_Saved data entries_
|---|

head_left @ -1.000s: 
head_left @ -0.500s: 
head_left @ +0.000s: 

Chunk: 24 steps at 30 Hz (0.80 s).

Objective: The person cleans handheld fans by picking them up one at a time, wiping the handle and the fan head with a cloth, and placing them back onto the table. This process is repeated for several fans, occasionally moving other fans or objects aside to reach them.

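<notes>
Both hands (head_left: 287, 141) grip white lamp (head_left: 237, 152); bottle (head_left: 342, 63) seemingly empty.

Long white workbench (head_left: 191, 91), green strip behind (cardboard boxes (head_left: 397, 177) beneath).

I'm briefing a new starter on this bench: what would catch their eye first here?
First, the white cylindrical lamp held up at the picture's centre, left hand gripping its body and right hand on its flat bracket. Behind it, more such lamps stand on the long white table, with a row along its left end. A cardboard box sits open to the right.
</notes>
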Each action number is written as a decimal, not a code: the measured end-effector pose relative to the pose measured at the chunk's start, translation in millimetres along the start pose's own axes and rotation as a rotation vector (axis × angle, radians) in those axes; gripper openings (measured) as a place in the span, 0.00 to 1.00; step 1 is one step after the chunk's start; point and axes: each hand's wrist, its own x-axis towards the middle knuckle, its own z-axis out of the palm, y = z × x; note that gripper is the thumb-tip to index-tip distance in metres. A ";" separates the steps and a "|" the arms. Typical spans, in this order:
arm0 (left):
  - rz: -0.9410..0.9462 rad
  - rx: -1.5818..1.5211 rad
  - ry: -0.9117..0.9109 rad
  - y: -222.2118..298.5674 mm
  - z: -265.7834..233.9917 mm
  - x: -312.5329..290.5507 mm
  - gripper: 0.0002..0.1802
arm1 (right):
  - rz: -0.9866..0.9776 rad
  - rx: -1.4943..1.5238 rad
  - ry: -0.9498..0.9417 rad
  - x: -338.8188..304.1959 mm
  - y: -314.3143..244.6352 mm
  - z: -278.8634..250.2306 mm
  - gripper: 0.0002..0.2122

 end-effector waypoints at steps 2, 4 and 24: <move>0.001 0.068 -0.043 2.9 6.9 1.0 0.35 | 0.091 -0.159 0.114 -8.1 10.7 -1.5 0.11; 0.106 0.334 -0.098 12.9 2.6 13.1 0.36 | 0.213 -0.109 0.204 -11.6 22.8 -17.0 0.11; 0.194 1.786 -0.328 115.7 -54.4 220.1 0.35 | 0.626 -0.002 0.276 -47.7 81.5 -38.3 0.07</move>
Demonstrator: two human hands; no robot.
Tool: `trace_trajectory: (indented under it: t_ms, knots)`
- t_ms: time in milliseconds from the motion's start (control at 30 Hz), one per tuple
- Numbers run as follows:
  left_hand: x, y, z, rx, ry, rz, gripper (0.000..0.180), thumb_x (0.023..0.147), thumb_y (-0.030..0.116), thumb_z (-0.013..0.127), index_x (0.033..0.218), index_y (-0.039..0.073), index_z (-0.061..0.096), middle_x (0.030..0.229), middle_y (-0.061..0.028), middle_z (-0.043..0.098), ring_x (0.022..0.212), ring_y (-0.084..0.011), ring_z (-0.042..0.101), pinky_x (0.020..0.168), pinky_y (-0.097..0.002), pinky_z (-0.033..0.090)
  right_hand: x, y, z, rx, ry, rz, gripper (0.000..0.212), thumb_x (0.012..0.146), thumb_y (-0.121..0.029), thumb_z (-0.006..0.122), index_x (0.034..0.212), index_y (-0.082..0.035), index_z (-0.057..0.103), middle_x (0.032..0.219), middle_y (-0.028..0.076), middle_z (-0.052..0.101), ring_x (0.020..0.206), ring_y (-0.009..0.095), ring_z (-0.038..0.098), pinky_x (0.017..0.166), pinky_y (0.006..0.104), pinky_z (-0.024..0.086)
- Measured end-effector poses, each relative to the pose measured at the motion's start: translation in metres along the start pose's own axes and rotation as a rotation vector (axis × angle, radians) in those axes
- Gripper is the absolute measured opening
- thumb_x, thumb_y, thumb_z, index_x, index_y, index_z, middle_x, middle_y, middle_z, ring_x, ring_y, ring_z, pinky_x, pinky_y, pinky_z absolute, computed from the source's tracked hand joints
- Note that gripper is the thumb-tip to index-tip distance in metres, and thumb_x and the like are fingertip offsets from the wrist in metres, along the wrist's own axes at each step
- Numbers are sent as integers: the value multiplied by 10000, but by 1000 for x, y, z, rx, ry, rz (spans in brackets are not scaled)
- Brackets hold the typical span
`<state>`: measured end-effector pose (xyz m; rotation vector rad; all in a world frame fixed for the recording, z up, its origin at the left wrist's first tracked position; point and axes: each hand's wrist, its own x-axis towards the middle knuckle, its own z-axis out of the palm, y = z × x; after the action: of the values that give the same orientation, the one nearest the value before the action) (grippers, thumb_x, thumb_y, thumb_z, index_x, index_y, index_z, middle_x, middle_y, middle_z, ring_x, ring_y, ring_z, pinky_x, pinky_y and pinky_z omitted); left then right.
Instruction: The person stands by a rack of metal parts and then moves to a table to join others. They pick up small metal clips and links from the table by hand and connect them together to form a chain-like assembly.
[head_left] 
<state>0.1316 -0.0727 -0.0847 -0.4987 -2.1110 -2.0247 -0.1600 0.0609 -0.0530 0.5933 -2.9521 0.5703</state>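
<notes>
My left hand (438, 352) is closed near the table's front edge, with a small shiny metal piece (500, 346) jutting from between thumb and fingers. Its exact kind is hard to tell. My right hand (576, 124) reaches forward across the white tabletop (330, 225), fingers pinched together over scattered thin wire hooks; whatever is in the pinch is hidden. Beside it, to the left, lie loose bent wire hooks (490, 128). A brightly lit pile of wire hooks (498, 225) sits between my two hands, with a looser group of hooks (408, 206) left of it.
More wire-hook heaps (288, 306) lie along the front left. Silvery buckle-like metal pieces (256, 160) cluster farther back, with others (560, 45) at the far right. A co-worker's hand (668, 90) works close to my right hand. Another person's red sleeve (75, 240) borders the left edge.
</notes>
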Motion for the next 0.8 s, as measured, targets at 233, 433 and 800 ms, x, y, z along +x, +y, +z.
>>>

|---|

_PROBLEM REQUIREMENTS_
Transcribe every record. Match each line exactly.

_ANSWER SECTION_
head_left @ -1.000s: 
head_left @ -0.500s: 
head_left @ +0.000s: 

Chunk: 24 steps at 30 Hz (0.80 s).

Objective: The person cleans handheld fans by picking them up one at a time, wiping the handle and the fan head with a cloth, and placing them back onto the table. This process is repeated for several fans, occasionally moving other fans or objects aside to reach them.

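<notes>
Both hands (head_left: 287, 141) grip white lamp (head_left: 237, 152); bottle (head_left: 342, 63) seemingly empty.

Long white workbench (head_left: 191, 91), green strip behind (cardboard boxes (head_left: 397, 177) beneath).

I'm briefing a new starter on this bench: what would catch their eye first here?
First, the white cylindrical lamp held up at the picture's centre, left hand gripping its body and right hand on its flat bracket. Behind it, more such lamps stand on the long white table, with a row along its left end. A cardboard box sits open to the right.
</notes>
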Each action number is written as a decimal, not a code: the measured end-effector pose relative to the pose measured at the chunk's start, translation in millimetres along the start pose's own axes and rotation as a rotation vector (axis × angle, radians) in those axes; gripper openings (measured) as a place in the span, 0.00 to 1.00; step 1 is one step after the chunk's start; point and axes: each hand's wrist, its own x-axis towards the middle knuckle, its own z-axis out of the palm, y = z × x; note that gripper is the thumb-tip to index-tip distance in metres. A ";" separates the steps and a "|" the arms. Typical spans, in this order:
arm0 (left):
  - rz: -0.9410..0.9462 rad
  - rx: -1.5818..1.5211 rad
  - ry: -0.9117..0.9109 rad
  - y: -222.2118..298.5674 mm
  - z: -265.7834..233.9917 mm
  - x: -312.5329..290.5507 mm
  - gripper: 0.0002..0.1802
arm1 (right):
  - rz: -0.9866..0.9776 rad
  - rx: -1.4943..1.5238 rad
  - ry: -0.9498..0.9417 rad
  - x: -338.8188..304.1959 mm
  - y: -314.3143..244.6352 mm
  - z: -278.8634..250.2306 mm
  - gripper: 0.0002..0.2122

 end-effector waypoints at steps 2, 4 and 24: <move>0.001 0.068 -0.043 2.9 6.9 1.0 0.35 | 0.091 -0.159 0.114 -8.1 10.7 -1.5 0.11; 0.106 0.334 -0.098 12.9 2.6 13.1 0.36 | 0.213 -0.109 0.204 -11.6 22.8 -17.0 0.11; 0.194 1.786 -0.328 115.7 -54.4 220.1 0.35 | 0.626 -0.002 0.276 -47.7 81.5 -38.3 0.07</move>
Demonstrator: two human hands; no robot.
Tool: `trace_trajectory: (indented under it: t_ms, knots)`
- t_ms: time in milliseconds from the motion's start (control at 30 Hz), one per tuple
- Numbers run as follows:
  left_hand: x, y, z, rx, ry, rz, gripper (0.000..0.180), thumb_x (0.023..0.147), thumb_y (-0.030..0.116), thumb_z (-0.013..0.127), index_x (0.033..0.218), index_y (-0.039..0.073), index_z (-0.061..0.096), middle_x (0.030..0.229), middle_y (-0.061..0.028), middle_z (-0.043..0.098), ring_x (0.022..0.212), ring_y (-0.084..0.011), ring_z (-0.042..0.101), pinky_x (0.020..0.168), pinky_y (-0.097..0.002), pinky_z (-0.033..0.090)
  right_hand: x, y, z, rx, ry, rz, gripper (0.000..0.212), thumb_x (0.012..0.146), thumb_y (-0.121..0.029), thumb_z (-0.006..0.122), index_x (0.034..0.212), index_y (-0.082..0.035), index_z (-0.057..0.103), middle_x (0.032..0.219), middle_y (-0.028..0.076), middle_z (-0.052..0.101), ring_x (0.020..0.206), ring_y (-0.009..0.095), ring_z (-0.038..0.098), pinky_x (0.017..0.166), pinky_y (0.006..0.104), pinky_z (-0.024..0.086)
- Measured end-effector poses, each relative to the pose measured at the motion's start: translation in metres along the start pose's own axes and rotation as a rotation vector (axis × angle, radians) in those axes
- Gripper is the absolute measured opening
- thumb_x, thumb_y, thumb_z, index_x, index_y, index_z, middle_x, middle_y, middle_z, ring_x, ring_y, ring_z, pinky_x, pinky_y, pinky_z absolute, computed from the source's tracked hand joints
- Note that gripper is the thumb-tip to index-tip distance in metres, and thumb_x and the like are fingertip offsets from the wrist in metres, along the wrist's own axes at each step
- Numbers are sent as integers: the value multiplied by 10000, but by 1000 for x, y, z, rx, ry, rz (spans in brackets are not scaled)
- Brackets hold the typical span
`<state>`: measured end-effector pose (xyz m; rotation vector rad; all in a world frame fixed for the recording, z up, its origin at the left wrist's first tracked position; point and axes: each hand's wrist, its own x-axis towards the middle knuckle, its own z-axis out of the palm, y = z × x; after the action: of the values that give the same orientation, the one nearest the value before the action) (grippers, thumb_x, thumb_y, thumb_z, index_x, index_y, index_z, middle_x, middle_y, middle_z, ring_x, ring_y, ring_z, pinky_x, pinky_y and pinky_z omitted); left then right.
Instruction: The person stands by a rack of metal parts and then moves to a table to join others. They pick up small metal clips and links from the table by hand and connect them together to form a chain-like assembly.
[head_left] 
<state>0.1316 -0.0727 -0.0847 -0.4987 -2.1110 -2.0247 -0.1600 0.0609 -0.0530 0.5933 -2.9521 0.5703</state>
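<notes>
My left hand (438, 352) is closed near the table's front edge, with a small shiny metal piece (500, 346) jutting from between thumb and fingers. Its exact kind is hard to tell. My right hand (576, 124) reaches forward across the white tabletop (330, 225), fingers pinched together over scattered thin wire hooks; whatever is in the pinch is hidden. Beside it, to the left, lie loose bent wire hooks (490, 128). A brightly lit pile of wire hooks (498, 225) sits between my two hands, with a looser group of hooks (408, 206) left of it.
More wire-hook heaps (288, 306) lie along the front left. Silvery buckle-like metal pieces (256, 160) cluster farther back, with others (560, 45) at the far right. A co-worker's hand (668, 90) works close to my right hand. Another person's red sleeve (75, 240) borders the left edge.
</notes>
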Motion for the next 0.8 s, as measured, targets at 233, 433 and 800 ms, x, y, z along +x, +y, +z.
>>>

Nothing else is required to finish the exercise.